Мариинский театр, по одному ему понятным причинам, договора с Рогалём-Левицким и Прокофьевым заключать не стал, и уже начатая работа была остановлена на середине. Однако и такой интерес свидетельствовал о возвращении к нормальной художественной жизни.
Что же до конкурса на новый гимн Российской Федерации, то в нём приняли участие и Асафьев, и Прокофьев. Все конкурсные работы были — вновь — оркестрованы Рогалём-Левицким, личное впечатление которого от конкурсного прослушивания кажется особенно интересным: «…гимн Асафьева — в сущности, неплохой — был признан слишком «татарским», что никак не могло вязаться с поставленной «русской» задачей. <…> Гимн Прокофьева, как это ни странно, оказался слишком «изысканным» и впечатления не произвёл, а гимн Глинки, исполненный последним, одним ударом подвёл черту всего дела. Было признано не очень удачным вводить Гимн Российской Федерации «восставшего из гроба» великого русского композитора, который, в силу сложившихся обстоятельств, разложил на обе лопатки и натянул нос всем советским композиторам с Прокофьевым и Асафьевым во главе. Я думаю, что неудача Прокофьева была случайной — он просто не сумел по-деловому отнестись к поставленной перед ним задаче, а Борис Владимирович со своим до смешного больным самомнением вообще считал себя единственным композитором «мирового масштаба», хотя на самом деле всё это было далеко не так, как ему хотелось бы. Короче говоря, потешная затея с Гимном Российской Федерации не удалась».
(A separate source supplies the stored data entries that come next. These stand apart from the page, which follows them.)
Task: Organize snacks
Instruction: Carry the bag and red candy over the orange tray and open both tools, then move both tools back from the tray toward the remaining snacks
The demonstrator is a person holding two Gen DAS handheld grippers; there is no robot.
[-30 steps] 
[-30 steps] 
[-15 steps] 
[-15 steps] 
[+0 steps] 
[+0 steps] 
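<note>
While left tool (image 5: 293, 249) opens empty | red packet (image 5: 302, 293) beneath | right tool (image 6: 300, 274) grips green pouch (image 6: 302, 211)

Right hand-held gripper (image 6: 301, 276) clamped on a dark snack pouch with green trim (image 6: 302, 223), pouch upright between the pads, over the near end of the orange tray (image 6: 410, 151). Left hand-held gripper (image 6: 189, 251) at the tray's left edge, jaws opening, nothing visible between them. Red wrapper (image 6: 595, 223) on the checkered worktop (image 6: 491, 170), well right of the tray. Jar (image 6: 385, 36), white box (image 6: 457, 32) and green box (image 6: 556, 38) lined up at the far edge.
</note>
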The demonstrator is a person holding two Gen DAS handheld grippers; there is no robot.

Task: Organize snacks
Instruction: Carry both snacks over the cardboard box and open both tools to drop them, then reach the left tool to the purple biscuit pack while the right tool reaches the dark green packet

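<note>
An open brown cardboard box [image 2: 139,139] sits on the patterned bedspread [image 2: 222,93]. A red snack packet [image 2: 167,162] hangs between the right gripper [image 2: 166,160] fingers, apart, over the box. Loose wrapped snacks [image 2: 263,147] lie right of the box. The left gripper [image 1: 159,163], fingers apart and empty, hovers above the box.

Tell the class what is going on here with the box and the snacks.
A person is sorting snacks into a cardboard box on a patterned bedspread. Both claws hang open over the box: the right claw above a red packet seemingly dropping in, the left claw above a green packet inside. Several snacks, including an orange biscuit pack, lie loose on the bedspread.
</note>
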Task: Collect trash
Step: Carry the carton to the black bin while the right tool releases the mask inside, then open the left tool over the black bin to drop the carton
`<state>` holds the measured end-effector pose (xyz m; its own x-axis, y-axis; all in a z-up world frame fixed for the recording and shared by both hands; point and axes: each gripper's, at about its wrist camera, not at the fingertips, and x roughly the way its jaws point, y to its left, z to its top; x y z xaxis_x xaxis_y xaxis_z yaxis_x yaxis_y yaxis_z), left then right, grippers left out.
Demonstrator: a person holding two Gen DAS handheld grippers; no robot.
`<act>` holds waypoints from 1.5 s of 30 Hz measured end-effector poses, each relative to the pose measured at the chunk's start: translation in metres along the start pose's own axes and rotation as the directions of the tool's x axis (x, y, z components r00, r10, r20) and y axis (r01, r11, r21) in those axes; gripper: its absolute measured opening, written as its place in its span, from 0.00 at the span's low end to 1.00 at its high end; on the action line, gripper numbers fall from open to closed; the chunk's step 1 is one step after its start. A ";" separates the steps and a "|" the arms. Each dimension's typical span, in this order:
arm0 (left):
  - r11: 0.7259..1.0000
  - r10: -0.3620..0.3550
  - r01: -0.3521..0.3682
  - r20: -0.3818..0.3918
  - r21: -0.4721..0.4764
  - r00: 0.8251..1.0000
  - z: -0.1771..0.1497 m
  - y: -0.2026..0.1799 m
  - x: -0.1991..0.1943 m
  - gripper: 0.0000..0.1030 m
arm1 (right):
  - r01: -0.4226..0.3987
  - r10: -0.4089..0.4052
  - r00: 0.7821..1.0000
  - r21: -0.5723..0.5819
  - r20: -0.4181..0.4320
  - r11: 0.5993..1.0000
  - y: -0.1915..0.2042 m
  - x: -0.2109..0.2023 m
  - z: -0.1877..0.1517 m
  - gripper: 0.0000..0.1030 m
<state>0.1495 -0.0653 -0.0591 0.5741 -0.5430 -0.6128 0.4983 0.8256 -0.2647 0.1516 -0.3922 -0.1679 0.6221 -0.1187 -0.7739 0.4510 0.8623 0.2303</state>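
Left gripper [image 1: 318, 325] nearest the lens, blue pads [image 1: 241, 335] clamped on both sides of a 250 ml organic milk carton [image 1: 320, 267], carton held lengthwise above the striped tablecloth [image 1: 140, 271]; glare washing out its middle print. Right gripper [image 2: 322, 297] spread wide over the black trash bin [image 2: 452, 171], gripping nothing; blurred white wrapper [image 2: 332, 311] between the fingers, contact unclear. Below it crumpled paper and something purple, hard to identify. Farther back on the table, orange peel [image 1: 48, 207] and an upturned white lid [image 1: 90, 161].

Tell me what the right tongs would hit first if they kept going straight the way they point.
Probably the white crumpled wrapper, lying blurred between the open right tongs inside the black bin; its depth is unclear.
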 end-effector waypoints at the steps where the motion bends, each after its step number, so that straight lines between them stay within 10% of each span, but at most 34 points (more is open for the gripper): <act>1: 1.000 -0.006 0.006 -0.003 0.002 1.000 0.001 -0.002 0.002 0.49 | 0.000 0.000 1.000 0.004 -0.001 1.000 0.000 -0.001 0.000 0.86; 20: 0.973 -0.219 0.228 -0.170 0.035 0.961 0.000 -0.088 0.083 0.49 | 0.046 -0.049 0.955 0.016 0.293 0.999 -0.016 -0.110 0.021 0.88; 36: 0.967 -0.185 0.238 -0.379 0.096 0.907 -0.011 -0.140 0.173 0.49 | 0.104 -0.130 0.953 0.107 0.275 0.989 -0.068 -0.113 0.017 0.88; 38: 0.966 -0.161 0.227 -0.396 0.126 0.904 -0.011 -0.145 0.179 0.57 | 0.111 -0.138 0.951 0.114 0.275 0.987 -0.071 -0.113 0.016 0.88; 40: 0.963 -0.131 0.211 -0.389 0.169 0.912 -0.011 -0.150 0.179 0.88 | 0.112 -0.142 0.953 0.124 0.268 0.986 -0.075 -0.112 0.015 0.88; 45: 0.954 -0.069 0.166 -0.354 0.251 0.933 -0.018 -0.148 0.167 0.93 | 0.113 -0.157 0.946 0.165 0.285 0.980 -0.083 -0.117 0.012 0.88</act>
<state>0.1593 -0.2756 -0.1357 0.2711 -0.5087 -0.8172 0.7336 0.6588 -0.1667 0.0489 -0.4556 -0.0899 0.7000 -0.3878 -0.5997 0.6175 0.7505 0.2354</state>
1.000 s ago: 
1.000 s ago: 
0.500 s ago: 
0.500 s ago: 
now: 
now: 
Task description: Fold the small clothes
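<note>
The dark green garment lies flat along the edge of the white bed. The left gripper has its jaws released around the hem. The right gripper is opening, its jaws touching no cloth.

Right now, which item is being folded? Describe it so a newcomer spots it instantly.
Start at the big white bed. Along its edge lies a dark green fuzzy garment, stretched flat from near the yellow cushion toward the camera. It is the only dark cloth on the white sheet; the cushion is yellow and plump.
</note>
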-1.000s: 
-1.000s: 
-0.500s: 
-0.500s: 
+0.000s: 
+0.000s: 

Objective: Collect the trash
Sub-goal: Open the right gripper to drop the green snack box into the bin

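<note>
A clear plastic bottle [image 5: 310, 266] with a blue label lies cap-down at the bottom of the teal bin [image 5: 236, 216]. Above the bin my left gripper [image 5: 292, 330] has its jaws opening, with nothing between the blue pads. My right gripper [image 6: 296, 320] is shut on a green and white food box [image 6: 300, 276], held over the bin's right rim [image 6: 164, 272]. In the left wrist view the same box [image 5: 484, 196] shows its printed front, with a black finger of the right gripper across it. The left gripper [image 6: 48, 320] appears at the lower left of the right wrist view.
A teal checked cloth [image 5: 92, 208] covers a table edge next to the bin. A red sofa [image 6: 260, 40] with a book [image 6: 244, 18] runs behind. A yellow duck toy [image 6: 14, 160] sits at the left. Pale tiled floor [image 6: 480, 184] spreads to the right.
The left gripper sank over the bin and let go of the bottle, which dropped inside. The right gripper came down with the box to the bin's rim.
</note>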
В начале 1944 года Прокофьев рассказал Рогалю-Левицкому, что теперь бывает у Литвинова, недавно покинувшего высокие дипломатические посты, у которого он с ещё тремя-четырьмя знатоками играет в бридж, порой засиживаясь до утра. В доме Литвинова, долго жившего за границей и женатого на англичанке, говорили по-английски. Возможно, туда захаживала и Лина, ещё больше, чем Прокофьев, испытывавшая недостаток в общении с теми, кто юность и вообще лучшие годы провёл за пределами России, в разговорах по-английски, наконец…
Время от времени, снова живя в Москве, Прокофьев приходил и на прежнюю квартиру на улице Чкалова. Однако Линины надежды на возвращение Прокофьева к ней и детям были тщетными. 24 мая 1944 года Прокофьев написал из Москвы Вере Алперс: «В моей жизни тоже произошли большие перемены — я разошёлся с Линой Иван<овной>, женился вторично и счастлив во втором браке. Сейчас у меня нет квартиры. Я живу в гостинице и, вероятно, скоро отправлюсь куда-нибудь за город, так что даже затрудняюсь, какой дать обратный адрес».